Yesterday, positive sentiments suddenly evaporated on the bizarre twist of events unraveling in Greece.
Greek Prime Minister George Papandreou unexpectedly called for a referendum on the Euro bailout measures that heightened the risks of a default. A default could trigger a derivatives meltdown, as well as, jeopardize the recent agreement.
This from Bloomberg,
Greek Prime Minister George Papandreou called a referendum and a parliamentary confidence vote, raising the prospect of derailing the European bailout effort and pushing Greece into default. Stocks and the euro tumbled.
Papandreou’s gambit risks pushing the country into default if rejected by voters, and raises the ante with dissidents in his own party. Papandreou’s popularity has plunged after a raft of austerity measures cut pensions and wages, increased taxes and sparked a wave of social unrest. An opinion poll published Oct. 29 showed most Greeks believe the accord on a new bailout package and a debt writedown is negative.
“Papandreou could lose the referendum, which means that new elections would have to be called,” Thomas Costerg, European economist at Standard Chartered Bank in London, said in an e-mail. “Heightened Greek uncertainty could propagate to other fragile euro-area countries, in particular Italy.”…
Separately, the International Swaps and Derivatives Association said that the euro-area proposals for Greek bonds appear to involve “a voluntary exchange that would not be binding on all holders,” according to an e-mailed statement.

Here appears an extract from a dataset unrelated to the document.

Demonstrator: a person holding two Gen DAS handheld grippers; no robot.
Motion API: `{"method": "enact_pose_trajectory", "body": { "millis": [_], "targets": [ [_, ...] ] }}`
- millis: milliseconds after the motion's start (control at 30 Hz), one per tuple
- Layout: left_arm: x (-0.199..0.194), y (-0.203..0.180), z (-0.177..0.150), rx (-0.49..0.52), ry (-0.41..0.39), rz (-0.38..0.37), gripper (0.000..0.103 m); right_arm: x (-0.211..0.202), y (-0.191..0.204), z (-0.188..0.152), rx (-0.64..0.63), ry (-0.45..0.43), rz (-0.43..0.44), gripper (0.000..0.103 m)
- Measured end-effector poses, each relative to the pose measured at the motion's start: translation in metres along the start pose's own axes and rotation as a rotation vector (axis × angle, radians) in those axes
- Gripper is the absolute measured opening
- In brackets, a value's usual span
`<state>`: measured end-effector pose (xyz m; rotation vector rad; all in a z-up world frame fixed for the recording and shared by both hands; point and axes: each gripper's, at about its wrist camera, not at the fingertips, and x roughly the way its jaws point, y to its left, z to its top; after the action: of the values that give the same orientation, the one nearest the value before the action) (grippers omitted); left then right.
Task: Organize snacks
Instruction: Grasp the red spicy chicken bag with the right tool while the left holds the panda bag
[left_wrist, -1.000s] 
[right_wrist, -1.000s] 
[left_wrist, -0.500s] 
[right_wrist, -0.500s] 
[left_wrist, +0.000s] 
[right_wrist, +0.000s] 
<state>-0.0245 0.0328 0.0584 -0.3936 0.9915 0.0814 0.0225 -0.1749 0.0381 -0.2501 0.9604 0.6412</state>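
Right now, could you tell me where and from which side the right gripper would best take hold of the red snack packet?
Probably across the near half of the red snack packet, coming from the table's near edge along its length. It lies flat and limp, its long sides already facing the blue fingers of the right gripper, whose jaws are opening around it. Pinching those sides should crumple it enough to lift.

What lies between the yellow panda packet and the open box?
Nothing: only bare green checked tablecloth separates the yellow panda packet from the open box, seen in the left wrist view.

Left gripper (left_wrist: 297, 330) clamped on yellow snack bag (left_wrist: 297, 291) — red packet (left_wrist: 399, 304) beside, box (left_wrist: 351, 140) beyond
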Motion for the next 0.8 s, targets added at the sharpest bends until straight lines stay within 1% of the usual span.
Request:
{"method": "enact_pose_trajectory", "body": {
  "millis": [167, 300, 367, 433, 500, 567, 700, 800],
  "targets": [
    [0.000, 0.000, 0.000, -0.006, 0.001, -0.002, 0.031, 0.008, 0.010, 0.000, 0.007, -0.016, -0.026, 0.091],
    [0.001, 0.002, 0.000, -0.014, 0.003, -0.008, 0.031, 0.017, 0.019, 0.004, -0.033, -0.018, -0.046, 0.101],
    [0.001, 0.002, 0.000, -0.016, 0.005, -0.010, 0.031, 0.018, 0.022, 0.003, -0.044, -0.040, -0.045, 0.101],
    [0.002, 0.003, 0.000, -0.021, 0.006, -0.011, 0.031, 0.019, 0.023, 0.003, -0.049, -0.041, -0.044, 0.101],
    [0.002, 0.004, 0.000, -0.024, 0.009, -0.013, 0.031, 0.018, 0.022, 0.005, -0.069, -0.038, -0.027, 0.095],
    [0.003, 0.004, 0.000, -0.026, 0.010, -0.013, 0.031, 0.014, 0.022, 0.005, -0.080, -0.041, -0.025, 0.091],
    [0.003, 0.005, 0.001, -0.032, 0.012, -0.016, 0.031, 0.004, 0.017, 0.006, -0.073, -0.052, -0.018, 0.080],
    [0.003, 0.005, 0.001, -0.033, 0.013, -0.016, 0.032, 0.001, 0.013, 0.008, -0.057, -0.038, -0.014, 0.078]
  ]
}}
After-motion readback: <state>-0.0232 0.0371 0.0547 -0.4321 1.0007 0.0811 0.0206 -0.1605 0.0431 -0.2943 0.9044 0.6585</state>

“As such, it does not appear to be likely that the euro zone proposal will trigger payments under existing CDS contracts,” the statement said. “However, whether or not it does so will be decided by the Determinations Committee on the basis of specific facts, if a request is made to them.”
The ISDA statement late yesterday follows a review of whether the proposal would constitute a “credit event” for holders of credit-default swaps linked to the securities.
The deteriorating political events has even led to an abrupt reshuffling of their key military officers.
From the Telegraph,
In a surprise development, Panos Beglitis, Defence Minister, a close confidante of Mr Papandreou, summoned the chiefs of the army, navy and air-force and announced that they were being replaced by other senior officers.
Neither the minister nor any government spokesman offered an explanation for the sudden, sweeping changes, which were scheduled to be considered on November 7 as part of a regular annual review of military leadership retirements and promotions. Usually the annual changes do not affect the entire leadership.
To my perspective, the Greek political drama (or tragedy) has now diffused to the military hierarchy which implies of increased risks of a mutiny or a coup d'état.
Additionally, Papandreou’s grip over the Greek government appears to be crumbling
According to the Business Insider,
Meanwhile, turmoil seethes within Papandreou's ruling PASOK party. One PASOK MP has already resigned over the referendum decision and six more have called for Papandreou's resignation, according to eKathermirini.
The opposition has even stepped up calls for a snap election instead of a referendum where the referendum “was putting Greece's EU membership at risk”.
Again, political events in the Eurozone has been unfolding real fast. Uncertainty clouds the marketplace.